Discovery of (phenylureido)piperidinyl benzamides as prospective inhibitors of bacterial autolysin E from Staphylococcus aureus

• Main Authors: Jure Borišek, Sara Pintar, Mitja Ogrizek, Simona Golič Grdadolnik, Vesna Hodnik, Dušan Turk, Andrej Perdih, Marjana Novič
• Format: Article
• Language: English
• Published: Taylor & Francis Group 2018-01-01
• Series: Journal of Enzyme Inhibition and Medicinal Chemistry
• Subjects: Autolysin E; glycoside hydrolase; virtual screening; SPR; STD NMR
• Online Access: http://dx.doi.org/10.1080/14756366.2018.1493474

Autolysin E (AtlE) is a cell wall degrading enzyme that catalyzes the hydrolysis of the β-1,4-glycosidic bond between the N-acetylglucosamine and N-acetylmuramic acid units of the bacterial peptidoglycan.
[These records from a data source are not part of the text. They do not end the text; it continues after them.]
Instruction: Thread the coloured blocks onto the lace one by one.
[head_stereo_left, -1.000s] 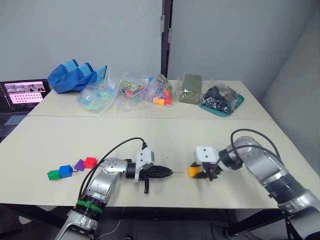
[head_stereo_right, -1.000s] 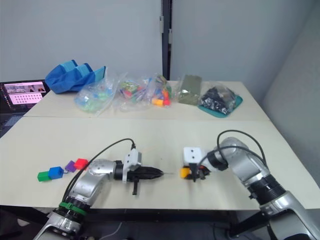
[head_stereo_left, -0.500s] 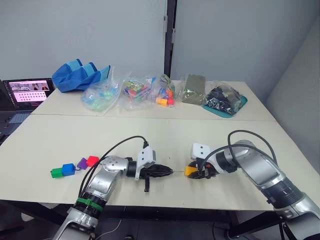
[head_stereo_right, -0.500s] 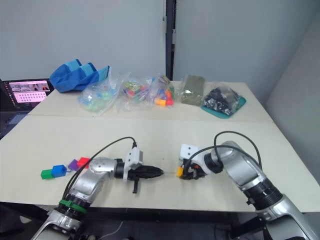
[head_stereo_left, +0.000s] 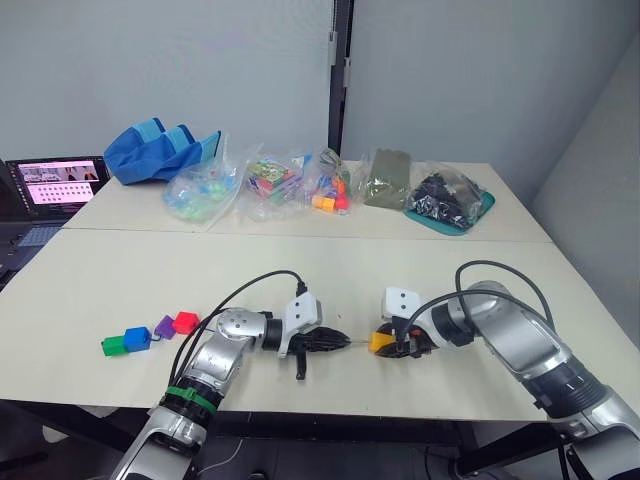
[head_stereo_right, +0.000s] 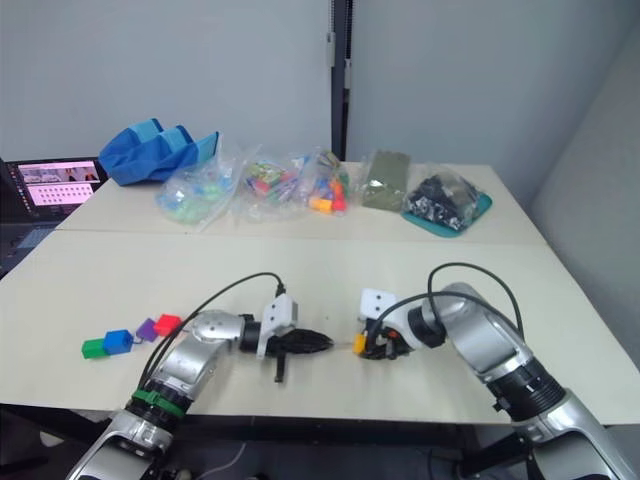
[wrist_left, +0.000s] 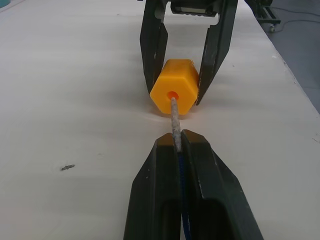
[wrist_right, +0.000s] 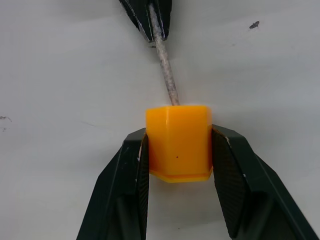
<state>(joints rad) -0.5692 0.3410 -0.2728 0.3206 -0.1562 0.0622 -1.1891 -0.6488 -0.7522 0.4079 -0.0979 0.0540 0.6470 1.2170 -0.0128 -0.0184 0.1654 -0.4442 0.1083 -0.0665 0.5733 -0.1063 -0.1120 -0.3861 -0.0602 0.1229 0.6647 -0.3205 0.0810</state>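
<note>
My right fingers (wrist_right: 177, 160) clamp the small yellow-orange plastic cube (wrist_left: 175, 93) just above the pale table (head_stereo_left: 120, 280), while my left fingers (wrist_left: 176, 141) pinch the dark-blue cord's (wrist_left: 182, 180) stiff pale needle tip (wrist_left: 174, 120), whose end sits right at the cube's hole at twelve o'clock from them. If I push off-axis, I judge the tip could bend or jam against the hole's rim. The cube might also twist in my grip, since only two of its faces are held.
</note>
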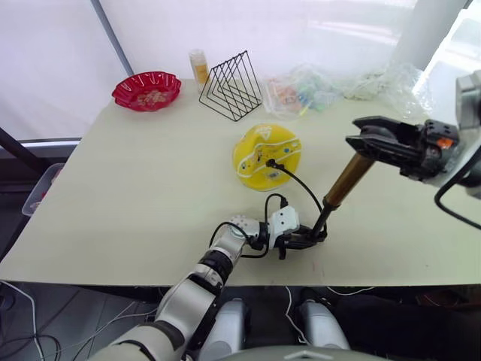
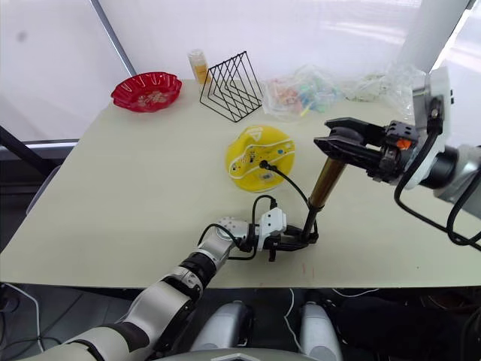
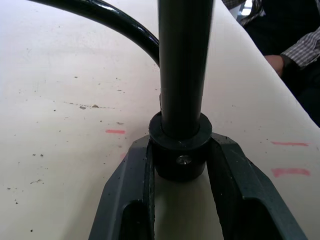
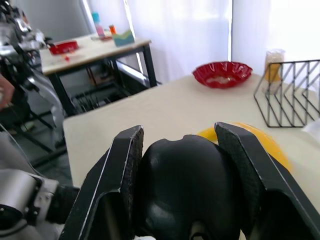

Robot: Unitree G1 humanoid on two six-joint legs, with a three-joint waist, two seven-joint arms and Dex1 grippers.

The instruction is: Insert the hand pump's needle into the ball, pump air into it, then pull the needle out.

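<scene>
Hand pump (image 1: 347,181) stands tilted just beside the ball (image 1: 265,156). Left tool (image 1: 301,241) pinches its base cap on the tabletop (image 1: 135,195); right tool (image 1: 370,140) pinches the knob. Rigid metal, likely light. Soft ball may dent; hose (image 1: 297,180) already at valve.

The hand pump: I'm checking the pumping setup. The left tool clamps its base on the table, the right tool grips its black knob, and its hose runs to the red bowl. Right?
Not quite. The hand pump's hose runs to the yellow ball, not the red bowl, as the left eye view shows. The left tool does clamp its base; the right tool grips its knob.
</scene>
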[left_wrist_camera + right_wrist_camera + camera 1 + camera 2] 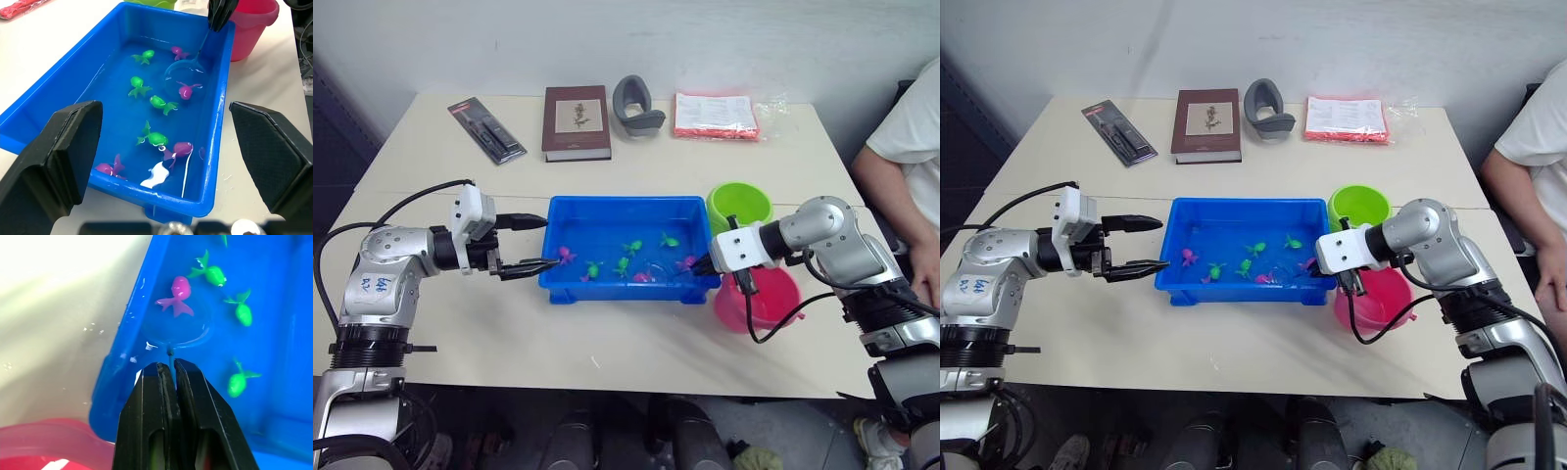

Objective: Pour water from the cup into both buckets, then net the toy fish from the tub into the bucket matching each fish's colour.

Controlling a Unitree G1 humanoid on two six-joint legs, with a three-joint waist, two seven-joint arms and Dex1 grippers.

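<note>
Right claw [168, 369] is pinching its two black fingers tight on the thin handle of a small net [177, 328], whose clear hoop is sitting in the water [195, 147] at the tub's right end. One pink fish [178, 294] is lying within the hoop as the right wrist view shows it, and three green fish [239, 312] are floating just beyond the hoop. Left claw [534, 243] is hanging wide open and holding nothing, with its fingertips just off the left wall of the tub [625, 291], one finger level with the rim and the other lower beside the wall. The tub is sitting near the middle of the pale surface [509, 333], and it is carrying a scatter of fish: green ones [157, 138] mostly through the middle and pink ones [181, 149] toward both ends. The green bucket [740, 206] is standing just beside the tub's far right corner, and the pink bucket [762, 302] is standing just beside its near right corner, partly under the right arm. Along the far edge of the surface a black flat package [486, 129], a brown book [576, 121], a grey curved holder [637, 106] and a red-and-clear packet [716, 116] are lying in a row. A person's arm [891, 186] in a white sleeve is showing at the right side.
</note>
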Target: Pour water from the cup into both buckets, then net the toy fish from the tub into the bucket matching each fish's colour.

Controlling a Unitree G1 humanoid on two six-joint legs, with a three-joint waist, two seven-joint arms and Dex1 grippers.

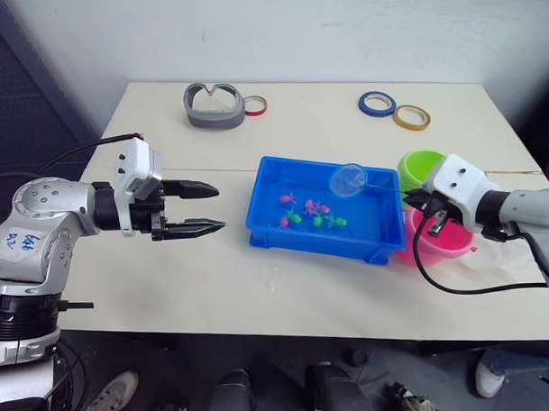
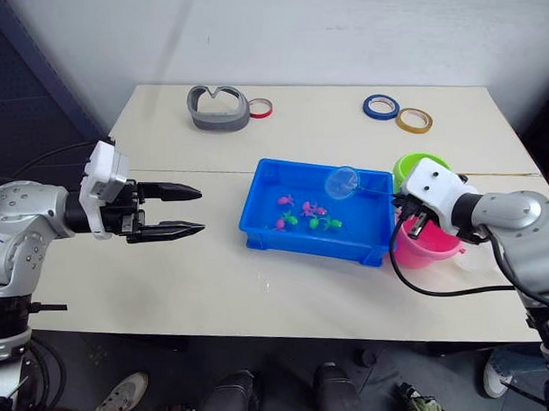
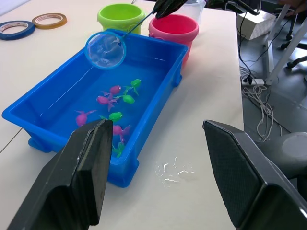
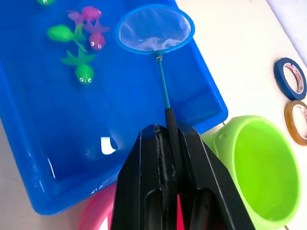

Using our recently determined crystal structure of AtlE from Staphylococcus aureus and a combination of pharmacophore modeling, similarity search, and molecular docking, a series of (Phenylureido)piperidinyl benzamides were identified as potential binders and surface plasmon resonance (SPR) and saturation-transfer difference (STD) NMR experiments revealed that discovered compounds bind to AtlE in a lower micromolar range. (phenylureido)piperidinyl benzamides are the first reported non-substrate-like compounds that interact with this enzyme and enable further study of the interaction of small molecules with bacterial AtlE as potential inhibitors of this target.